> _What is needed_
Exactly as written, restate the material below from its first line through the line containing "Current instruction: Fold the", and stop there.

> _Material supplied_
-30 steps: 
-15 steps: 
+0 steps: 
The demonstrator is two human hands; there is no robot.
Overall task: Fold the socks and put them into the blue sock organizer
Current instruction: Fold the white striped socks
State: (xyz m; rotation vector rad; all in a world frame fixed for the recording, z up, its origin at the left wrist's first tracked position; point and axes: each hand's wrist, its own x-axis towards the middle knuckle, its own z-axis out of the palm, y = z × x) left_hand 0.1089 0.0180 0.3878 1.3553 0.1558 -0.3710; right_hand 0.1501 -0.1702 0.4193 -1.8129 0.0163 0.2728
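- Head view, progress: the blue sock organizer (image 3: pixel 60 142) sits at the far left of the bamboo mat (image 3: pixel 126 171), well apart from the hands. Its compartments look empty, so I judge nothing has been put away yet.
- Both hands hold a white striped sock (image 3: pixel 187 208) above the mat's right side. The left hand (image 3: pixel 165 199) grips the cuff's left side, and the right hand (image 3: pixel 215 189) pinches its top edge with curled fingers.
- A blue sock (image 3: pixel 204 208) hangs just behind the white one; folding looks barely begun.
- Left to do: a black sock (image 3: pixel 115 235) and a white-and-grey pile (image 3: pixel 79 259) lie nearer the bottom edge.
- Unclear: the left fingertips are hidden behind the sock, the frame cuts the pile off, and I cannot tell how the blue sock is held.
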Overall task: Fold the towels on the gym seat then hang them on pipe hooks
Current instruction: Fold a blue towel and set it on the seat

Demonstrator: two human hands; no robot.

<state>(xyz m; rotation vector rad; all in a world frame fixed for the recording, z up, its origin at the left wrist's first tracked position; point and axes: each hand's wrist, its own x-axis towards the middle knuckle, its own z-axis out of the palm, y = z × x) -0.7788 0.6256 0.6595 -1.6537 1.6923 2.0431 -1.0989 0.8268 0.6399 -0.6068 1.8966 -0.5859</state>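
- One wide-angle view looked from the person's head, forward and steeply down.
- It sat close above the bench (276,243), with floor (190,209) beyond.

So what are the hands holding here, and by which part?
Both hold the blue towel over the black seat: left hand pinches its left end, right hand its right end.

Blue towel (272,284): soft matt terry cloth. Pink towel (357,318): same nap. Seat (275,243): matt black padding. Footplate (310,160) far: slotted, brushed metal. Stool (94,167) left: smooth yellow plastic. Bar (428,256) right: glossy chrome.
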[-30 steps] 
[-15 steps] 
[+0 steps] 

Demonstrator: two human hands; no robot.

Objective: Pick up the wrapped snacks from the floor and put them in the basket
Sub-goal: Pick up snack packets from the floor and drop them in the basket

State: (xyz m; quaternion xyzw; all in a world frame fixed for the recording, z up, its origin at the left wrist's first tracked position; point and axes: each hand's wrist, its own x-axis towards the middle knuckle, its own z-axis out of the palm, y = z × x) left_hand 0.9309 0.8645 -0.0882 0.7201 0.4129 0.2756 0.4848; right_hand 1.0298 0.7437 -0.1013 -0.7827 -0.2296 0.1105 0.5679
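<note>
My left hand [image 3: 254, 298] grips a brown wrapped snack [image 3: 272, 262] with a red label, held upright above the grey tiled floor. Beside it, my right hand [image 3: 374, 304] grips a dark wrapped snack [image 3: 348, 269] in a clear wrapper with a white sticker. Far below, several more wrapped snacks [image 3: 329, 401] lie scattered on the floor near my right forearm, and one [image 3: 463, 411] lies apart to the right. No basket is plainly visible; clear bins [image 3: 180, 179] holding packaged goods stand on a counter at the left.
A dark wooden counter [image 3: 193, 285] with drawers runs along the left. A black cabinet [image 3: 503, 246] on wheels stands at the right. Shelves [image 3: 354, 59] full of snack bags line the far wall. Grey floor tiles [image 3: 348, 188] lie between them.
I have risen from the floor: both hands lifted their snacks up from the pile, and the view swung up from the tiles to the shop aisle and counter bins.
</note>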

> _Solution to the exercise_
-30 steps: 
-15 steps: 
+0 steps: 
The demonstrator is two human hands; there is no robot.
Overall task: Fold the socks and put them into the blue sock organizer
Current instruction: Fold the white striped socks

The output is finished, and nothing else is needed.